Recrawl interval settings in the Web crawler

To influence how frequently the Web crawler revisits URLs, you specify options in the Web crawler properties.

Most of the other crawler types run according to schedules that an administrator specifies. In contrast, after you start a Web crawler, it typically runs continuously. To control how often it revisits URLs that it previously crawled, you specify minimum and maximum recrawl intervals.

When you use the administration console to create a Web crawler or to edit Web crawler properties, you can select an option to configure advanced properties. On the Advanced Web Crawler Properties page, you specify minimum recrawl interval and maximum recrawl interval options. The Web crawler uses the values that you specify to calculate an interval for recrawling data.
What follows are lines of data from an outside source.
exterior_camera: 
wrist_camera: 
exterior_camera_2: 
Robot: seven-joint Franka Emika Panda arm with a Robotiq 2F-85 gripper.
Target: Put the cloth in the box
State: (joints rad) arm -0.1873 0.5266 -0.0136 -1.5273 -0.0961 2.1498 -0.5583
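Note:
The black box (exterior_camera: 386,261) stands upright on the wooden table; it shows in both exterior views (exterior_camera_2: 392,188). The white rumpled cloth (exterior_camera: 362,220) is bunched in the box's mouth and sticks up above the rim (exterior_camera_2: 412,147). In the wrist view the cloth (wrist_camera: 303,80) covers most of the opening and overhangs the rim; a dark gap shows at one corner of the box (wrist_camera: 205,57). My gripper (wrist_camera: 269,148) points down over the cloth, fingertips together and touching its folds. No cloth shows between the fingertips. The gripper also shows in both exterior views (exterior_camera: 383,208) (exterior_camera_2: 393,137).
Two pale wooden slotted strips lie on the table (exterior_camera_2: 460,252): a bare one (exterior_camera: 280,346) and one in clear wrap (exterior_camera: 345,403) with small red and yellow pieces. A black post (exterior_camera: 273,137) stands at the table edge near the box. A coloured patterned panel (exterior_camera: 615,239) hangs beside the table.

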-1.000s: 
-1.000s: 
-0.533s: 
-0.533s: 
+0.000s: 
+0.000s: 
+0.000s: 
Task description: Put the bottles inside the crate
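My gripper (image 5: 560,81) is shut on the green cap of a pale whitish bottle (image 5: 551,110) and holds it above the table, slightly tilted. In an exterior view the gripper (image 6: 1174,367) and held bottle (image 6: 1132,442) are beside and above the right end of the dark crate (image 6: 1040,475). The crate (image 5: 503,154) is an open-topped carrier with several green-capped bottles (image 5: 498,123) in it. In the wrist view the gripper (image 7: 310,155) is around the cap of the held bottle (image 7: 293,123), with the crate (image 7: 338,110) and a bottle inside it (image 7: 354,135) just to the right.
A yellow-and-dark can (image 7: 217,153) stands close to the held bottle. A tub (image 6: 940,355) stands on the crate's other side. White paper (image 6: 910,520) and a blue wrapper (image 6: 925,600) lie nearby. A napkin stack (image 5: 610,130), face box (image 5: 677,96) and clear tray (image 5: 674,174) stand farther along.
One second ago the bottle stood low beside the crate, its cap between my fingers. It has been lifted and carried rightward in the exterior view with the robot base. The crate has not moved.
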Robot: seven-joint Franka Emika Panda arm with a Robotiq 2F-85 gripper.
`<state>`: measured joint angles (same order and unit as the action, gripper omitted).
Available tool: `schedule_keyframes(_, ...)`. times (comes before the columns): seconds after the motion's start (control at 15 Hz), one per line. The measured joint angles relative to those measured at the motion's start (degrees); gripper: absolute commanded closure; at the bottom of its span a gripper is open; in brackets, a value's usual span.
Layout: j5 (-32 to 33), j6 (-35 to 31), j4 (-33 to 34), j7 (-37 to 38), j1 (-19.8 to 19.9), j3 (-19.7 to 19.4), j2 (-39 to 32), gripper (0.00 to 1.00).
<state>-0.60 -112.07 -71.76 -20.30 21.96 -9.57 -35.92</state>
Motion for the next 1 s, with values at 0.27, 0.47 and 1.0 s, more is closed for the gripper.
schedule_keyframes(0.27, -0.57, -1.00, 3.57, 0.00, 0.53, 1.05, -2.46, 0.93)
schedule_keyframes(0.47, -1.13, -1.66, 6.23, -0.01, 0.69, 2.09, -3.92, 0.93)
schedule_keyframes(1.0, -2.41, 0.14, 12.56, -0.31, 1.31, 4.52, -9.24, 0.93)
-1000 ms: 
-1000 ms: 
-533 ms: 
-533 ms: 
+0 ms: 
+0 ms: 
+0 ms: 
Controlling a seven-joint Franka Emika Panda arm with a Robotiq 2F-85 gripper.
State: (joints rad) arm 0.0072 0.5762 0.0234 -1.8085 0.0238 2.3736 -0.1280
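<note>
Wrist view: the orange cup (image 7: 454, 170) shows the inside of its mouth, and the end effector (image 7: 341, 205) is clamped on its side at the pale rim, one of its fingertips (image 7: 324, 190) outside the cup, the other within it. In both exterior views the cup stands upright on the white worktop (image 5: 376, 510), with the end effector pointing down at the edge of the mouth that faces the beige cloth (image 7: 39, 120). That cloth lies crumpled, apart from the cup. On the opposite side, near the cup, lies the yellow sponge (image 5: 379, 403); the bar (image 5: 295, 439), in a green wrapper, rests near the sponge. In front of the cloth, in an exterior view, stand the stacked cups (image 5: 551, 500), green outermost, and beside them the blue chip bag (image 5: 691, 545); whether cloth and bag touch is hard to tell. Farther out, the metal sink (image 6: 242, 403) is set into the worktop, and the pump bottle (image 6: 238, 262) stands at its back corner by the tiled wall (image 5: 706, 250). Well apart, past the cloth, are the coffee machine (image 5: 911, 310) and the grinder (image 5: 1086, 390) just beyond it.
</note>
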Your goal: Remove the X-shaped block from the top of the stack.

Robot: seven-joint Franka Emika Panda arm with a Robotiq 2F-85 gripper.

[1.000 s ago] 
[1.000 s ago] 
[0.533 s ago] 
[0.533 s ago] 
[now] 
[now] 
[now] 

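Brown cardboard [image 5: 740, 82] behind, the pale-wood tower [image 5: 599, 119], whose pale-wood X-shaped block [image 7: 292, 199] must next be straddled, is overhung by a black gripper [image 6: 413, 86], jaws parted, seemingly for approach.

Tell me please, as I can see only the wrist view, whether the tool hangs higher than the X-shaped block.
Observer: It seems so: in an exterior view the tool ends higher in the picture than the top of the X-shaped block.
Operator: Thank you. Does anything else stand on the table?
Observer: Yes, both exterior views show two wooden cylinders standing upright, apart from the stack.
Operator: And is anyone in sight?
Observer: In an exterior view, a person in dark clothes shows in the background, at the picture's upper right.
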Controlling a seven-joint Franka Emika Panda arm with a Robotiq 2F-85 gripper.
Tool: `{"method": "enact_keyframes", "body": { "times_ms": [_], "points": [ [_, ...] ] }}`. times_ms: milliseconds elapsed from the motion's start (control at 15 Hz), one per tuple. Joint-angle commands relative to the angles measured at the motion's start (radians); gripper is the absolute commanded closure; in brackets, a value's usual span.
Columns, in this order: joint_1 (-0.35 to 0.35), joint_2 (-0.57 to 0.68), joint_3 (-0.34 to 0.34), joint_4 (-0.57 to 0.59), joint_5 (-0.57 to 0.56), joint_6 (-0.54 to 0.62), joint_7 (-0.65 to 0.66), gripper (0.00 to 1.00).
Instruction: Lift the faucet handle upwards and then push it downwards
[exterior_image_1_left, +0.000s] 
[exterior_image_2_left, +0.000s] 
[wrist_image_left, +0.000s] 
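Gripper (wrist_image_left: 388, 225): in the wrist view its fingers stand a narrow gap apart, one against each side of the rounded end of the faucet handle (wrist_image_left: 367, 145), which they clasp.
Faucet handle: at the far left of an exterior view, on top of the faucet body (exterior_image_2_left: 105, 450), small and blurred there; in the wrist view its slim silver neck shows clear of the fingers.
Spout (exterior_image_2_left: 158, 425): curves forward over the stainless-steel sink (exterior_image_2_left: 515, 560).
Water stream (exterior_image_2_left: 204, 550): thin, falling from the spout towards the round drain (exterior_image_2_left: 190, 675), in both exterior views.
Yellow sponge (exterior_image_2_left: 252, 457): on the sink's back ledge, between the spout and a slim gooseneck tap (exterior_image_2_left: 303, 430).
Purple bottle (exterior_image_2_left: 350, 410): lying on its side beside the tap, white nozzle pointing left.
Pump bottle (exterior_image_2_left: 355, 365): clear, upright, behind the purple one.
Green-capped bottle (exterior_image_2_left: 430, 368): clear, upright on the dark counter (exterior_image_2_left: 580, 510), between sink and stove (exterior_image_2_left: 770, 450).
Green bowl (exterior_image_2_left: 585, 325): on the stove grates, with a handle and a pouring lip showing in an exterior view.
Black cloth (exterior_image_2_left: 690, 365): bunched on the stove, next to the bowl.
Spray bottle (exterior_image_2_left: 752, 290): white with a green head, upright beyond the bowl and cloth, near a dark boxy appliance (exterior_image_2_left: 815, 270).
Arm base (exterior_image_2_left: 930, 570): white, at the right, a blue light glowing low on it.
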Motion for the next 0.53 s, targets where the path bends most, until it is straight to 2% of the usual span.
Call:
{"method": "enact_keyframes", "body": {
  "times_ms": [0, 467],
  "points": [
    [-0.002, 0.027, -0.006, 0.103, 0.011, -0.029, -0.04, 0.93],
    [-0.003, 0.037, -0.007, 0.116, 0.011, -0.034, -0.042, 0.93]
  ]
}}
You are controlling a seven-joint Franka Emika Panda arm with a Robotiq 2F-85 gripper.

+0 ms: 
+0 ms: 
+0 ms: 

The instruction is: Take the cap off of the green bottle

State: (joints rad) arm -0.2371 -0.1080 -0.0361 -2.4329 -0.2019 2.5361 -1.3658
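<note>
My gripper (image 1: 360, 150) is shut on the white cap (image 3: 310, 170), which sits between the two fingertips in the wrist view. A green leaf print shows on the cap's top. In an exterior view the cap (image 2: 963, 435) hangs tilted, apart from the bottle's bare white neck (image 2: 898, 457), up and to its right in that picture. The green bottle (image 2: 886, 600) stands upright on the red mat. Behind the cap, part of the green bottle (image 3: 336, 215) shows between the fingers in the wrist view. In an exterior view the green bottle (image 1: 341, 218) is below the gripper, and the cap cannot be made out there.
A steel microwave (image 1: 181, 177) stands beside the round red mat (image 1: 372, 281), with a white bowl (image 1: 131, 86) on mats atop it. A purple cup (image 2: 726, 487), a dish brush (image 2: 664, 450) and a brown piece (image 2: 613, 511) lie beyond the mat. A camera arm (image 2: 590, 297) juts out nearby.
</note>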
The first time that a page is crawled, the crawler uses the date and time that the page is crawled and an average of the specified minimum and maximum recrawl intervals to set a recrawl date. The page will not be recrawled before that date. The time that the page will be recrawled after that date depends on the crawler load and the balance of new and old URLs in the crawl space.

Each time that the page is recrawled, the crawler checks to see if the content has changed. If the content has changed, the next recrawl interval will be shorter than the previous one, but never shorter than the specified minimum recrawl interval. If the content has not changed, the next recrawl interval will be longer than the previous one, but never longer than the specified maximum recrawl interval.